Fingers are pointing at a third-party vendor as the culpable party behind the exposure of personally identifiable information of 4,300 patients of Massachusetts General Hospital (MGH).
On Feb. 8, an unauthorized individual accessed the network of Patterson Dental Supply, a division of Patterson Companies, a Saint Paul, Minn.-based medical supplies conglomerate, which services MGH with the software used in managing dental practice information.
The purloined data included patients' names, dates of birth, Social Security numbers and, in some cases, the particulars of dental appointments.
Because law enforcement forbid disclosure while an investigation proceeded, it wasn't until May 26 that MGH received permission to begin informing those affected. Disclosure to patients was further delayed owing to the facility needing time to figure out which patients were at risk, according to a hospital spokesman. It wasn't until June 29 that letters began going out. A call center also was set up to deal with inquiries.MGH said Patterson Dental Supply has upgraded the security of its systems used in storing patients' dental files.
"This is an instance where a third party has compromised the security of their partner," Jack Danahy, CTO and co-founder of Barkly, said in a statement emailed to SCMagazine.com. "In environments where the information sharing is so important, and so intimate, organizations have a very real responsibility to consider the potential impact of any breach of their own security."

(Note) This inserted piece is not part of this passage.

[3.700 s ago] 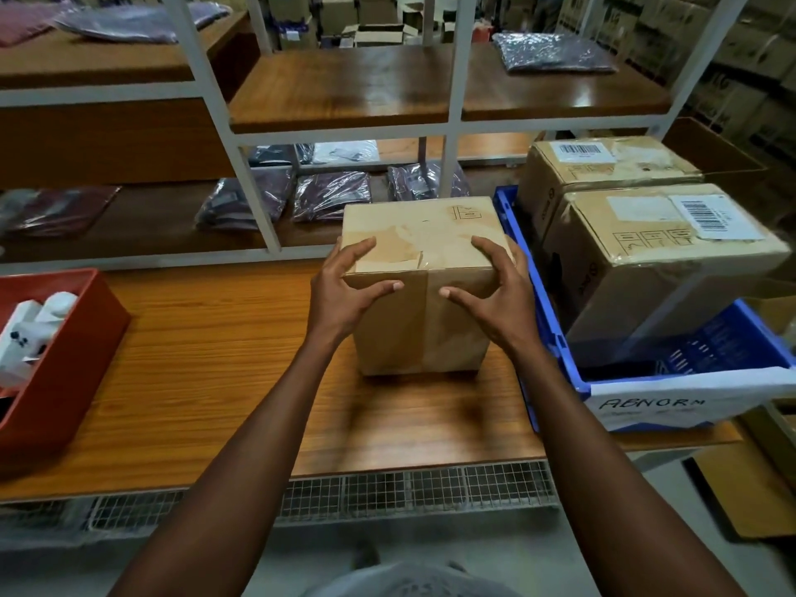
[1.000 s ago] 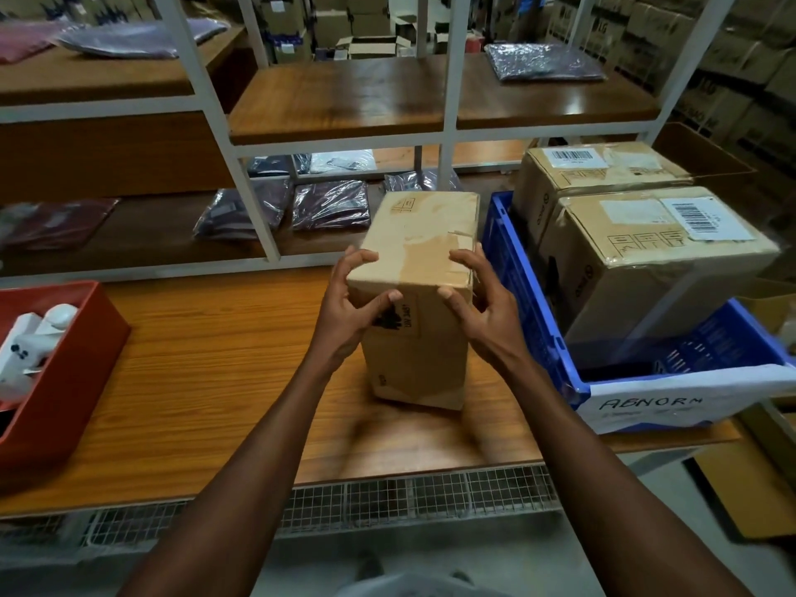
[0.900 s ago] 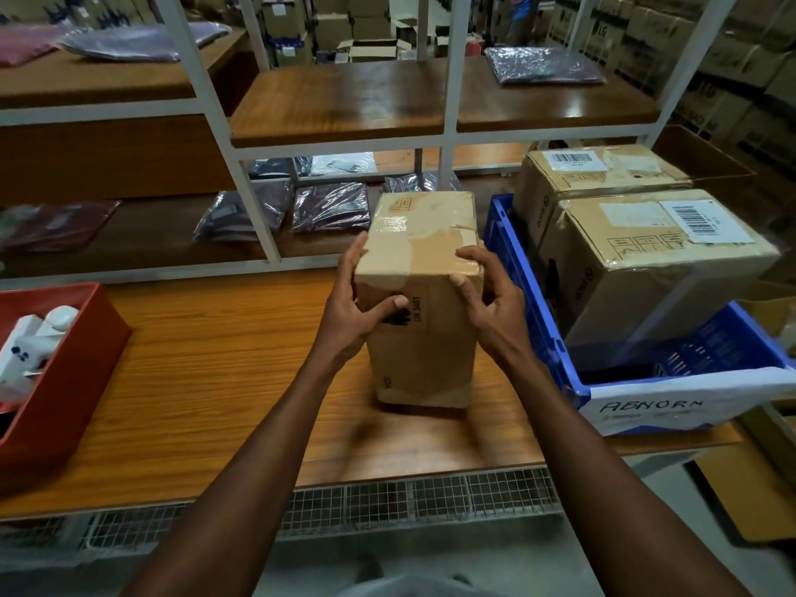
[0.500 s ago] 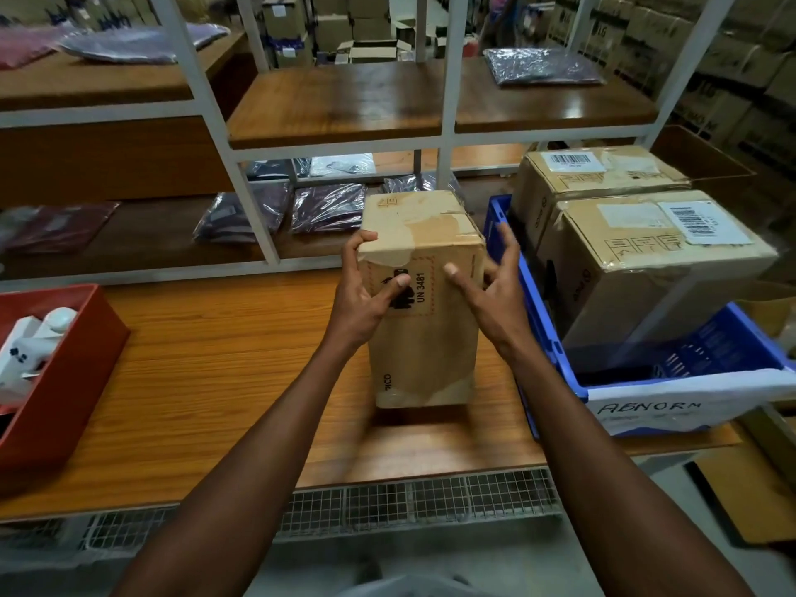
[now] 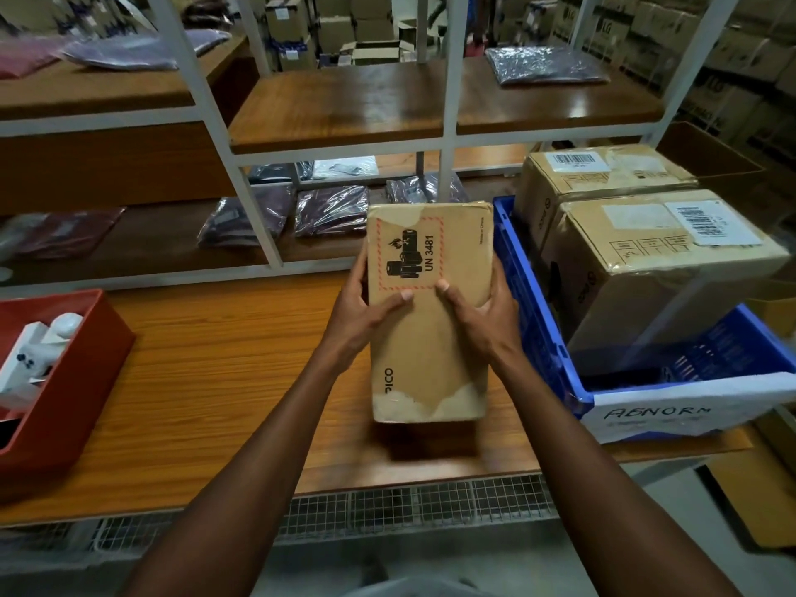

In an emailed statement to SCMagazine.com, Casey Ellis, founder and CEO of Bugcrowd, added that healthcare continues to be targeted by state and cybercriminal attackers. Healthcare networks are particularly vulnerable, he wrote, because of the large number of legacy systems in use at these facilities and the critical need to keep these systems online at all times. "It's a shame this happened, but it highlights the need for simple, clear solutions to help the healthcare industry identify its vulnerabilities and start working to rememdiate them."
Hospitals and medical organizations are good targets because they have valuable stores of patient information which can be sold for a tidy profit, Israel Levy, CEO of Bufferzone, told SCMagazine.com in an emailed statement. Thanks to mandatory regulations, hospitals are unquestionably making an effort to protect patient data, he wrote, but that's not as easy as it sounds because hospitals are part of a large and complex ecosystem.
"To prevent breaches, hospitals must take measures to separate their patient data and their medical equipment from outside access using approaches like virtual containers and network segregation," Levy said.
This is not MGH's first data breach. Last July, an employee inadvertently sent an email containing personal information of 648 patients to the wrong email address.